→ Exercise directions
Output exactly the lines below, starting with the line that has "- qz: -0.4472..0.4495" and going on through the line that has "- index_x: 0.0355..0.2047", both included, and no other lines.

Material for the task: Begin

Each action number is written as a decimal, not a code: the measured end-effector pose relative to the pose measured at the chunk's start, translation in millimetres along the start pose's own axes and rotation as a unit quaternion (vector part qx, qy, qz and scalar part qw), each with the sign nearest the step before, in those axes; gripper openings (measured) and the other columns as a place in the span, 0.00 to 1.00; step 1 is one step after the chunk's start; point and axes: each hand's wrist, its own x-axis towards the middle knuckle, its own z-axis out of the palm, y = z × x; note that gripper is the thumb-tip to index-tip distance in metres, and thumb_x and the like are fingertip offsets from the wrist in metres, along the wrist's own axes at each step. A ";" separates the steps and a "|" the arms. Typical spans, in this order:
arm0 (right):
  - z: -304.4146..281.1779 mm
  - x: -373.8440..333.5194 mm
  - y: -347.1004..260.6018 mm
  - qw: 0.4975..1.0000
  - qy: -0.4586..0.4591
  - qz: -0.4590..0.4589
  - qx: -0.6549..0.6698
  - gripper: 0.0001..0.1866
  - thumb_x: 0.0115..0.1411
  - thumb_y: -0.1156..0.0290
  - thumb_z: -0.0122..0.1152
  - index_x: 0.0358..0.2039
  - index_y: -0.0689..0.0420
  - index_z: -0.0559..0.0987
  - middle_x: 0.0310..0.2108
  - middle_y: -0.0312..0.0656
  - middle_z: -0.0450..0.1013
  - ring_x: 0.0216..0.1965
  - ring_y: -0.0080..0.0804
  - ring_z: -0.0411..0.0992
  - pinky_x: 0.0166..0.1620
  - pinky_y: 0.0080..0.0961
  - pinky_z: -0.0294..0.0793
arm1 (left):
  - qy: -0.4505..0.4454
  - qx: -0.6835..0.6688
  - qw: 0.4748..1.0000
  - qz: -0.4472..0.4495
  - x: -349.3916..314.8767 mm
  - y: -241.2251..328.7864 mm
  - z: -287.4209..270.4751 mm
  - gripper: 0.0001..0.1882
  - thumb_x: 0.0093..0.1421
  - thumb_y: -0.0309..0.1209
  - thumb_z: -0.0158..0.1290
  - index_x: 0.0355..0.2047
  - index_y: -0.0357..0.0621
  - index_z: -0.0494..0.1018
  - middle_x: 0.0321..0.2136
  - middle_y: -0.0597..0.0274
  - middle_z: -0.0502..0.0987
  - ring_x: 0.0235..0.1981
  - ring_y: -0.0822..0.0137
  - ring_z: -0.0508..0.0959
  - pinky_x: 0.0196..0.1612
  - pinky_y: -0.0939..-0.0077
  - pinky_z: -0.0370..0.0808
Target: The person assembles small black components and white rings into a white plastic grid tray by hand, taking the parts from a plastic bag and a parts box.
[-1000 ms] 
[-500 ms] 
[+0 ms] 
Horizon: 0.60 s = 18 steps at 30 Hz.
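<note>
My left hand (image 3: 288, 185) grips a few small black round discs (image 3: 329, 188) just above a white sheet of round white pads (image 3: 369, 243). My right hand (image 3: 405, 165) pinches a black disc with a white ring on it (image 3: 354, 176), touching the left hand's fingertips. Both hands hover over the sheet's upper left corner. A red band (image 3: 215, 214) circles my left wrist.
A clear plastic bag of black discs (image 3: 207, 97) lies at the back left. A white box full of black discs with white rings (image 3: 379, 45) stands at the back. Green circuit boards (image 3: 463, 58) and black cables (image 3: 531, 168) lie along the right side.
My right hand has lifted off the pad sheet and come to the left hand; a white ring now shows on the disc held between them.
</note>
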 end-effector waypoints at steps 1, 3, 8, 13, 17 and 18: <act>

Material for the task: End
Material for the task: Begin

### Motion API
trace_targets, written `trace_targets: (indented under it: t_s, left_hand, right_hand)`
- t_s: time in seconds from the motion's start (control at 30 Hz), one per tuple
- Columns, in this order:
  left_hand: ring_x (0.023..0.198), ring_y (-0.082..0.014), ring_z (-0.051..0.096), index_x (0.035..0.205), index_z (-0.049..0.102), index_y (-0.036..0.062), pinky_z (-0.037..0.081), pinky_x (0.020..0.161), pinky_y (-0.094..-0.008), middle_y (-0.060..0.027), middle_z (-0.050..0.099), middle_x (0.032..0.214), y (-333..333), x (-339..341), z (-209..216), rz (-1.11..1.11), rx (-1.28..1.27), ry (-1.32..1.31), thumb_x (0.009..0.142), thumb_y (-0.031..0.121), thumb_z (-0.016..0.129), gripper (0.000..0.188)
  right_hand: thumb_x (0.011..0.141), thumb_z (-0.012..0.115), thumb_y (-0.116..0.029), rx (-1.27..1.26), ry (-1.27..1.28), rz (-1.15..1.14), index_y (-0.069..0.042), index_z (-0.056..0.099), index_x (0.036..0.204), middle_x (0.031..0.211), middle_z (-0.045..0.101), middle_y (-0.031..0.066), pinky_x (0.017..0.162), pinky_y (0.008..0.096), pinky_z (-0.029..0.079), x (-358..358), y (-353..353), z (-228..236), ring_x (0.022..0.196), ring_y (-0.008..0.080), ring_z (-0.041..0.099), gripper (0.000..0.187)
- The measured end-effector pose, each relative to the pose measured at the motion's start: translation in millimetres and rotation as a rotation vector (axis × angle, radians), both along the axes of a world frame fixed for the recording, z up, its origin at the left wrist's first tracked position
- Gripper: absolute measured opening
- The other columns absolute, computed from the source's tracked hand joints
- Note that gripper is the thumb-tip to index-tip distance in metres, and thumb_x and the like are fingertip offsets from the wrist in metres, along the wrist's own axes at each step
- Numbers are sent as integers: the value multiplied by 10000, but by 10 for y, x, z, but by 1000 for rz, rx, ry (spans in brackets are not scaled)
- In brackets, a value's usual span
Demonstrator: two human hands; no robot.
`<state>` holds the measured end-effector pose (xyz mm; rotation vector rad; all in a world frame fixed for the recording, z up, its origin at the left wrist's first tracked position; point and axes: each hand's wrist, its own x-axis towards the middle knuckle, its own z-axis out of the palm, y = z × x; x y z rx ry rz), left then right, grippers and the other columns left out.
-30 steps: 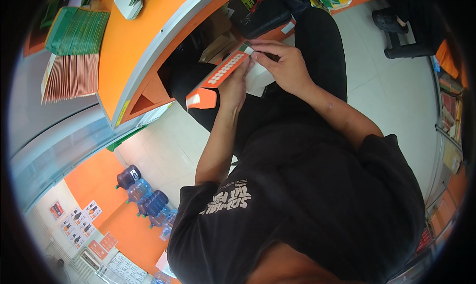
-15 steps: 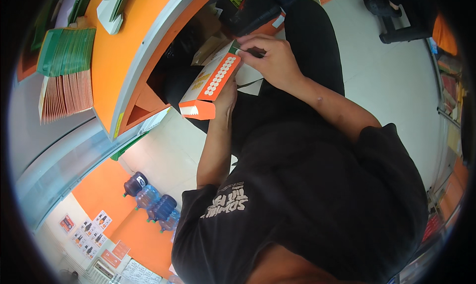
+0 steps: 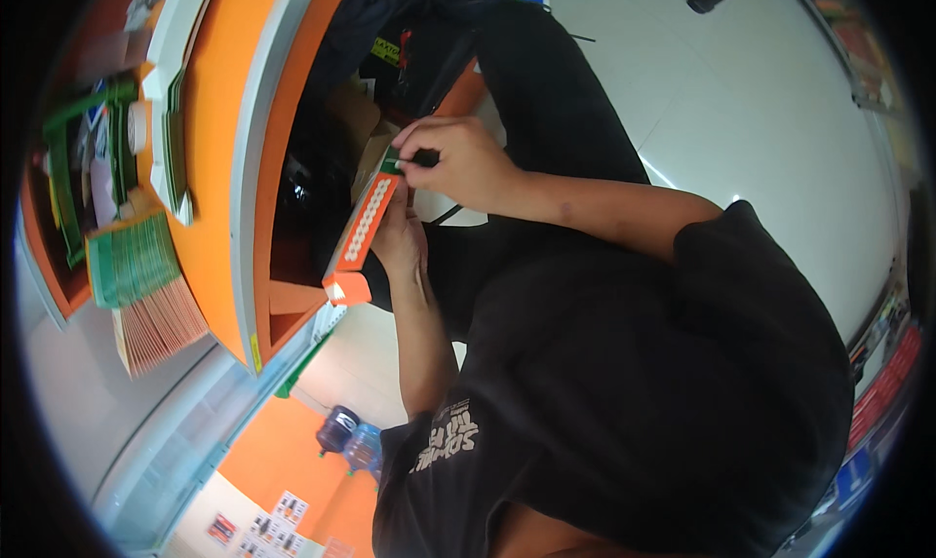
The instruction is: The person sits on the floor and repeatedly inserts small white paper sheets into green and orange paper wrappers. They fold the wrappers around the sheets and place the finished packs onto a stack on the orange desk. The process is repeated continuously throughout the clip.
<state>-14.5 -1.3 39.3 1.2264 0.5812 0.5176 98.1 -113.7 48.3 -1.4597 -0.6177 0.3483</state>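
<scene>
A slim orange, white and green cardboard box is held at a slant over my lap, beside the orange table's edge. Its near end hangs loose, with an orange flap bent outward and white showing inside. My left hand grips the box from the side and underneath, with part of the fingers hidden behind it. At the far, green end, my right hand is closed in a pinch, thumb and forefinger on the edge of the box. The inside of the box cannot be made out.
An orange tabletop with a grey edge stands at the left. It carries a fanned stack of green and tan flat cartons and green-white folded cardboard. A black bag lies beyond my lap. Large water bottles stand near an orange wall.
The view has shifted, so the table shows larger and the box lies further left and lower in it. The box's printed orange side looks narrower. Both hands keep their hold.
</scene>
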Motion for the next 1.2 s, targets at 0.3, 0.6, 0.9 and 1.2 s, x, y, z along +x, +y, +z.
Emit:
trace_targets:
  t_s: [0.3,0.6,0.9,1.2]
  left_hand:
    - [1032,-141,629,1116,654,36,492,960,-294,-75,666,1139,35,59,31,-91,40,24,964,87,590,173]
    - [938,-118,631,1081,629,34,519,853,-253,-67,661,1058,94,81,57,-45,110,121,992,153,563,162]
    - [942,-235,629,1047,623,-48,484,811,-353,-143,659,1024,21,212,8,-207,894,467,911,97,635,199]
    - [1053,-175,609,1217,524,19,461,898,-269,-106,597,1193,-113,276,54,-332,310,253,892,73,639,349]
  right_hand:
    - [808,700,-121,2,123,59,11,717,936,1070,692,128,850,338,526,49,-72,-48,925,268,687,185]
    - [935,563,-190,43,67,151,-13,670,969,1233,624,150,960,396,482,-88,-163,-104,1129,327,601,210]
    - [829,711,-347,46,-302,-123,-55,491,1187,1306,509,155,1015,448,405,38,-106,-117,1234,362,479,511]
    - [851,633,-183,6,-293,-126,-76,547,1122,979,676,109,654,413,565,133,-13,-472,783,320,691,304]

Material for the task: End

→ Result
  - qz: -0.4472..0.4495
  - x: -349.3916..314.8767 mm
  - y: -241.2251..328.7864 mm
  - z: -287.4209..270.4751 mm
  - gripper: 0.0001..0.1882
  - thumb_x: 0.0093..0.1421
  - thumb_y: -0.0309..0.1209
  - thumb_z: -0.0158..0.1290
  - index_x: 0.0355..0.2047

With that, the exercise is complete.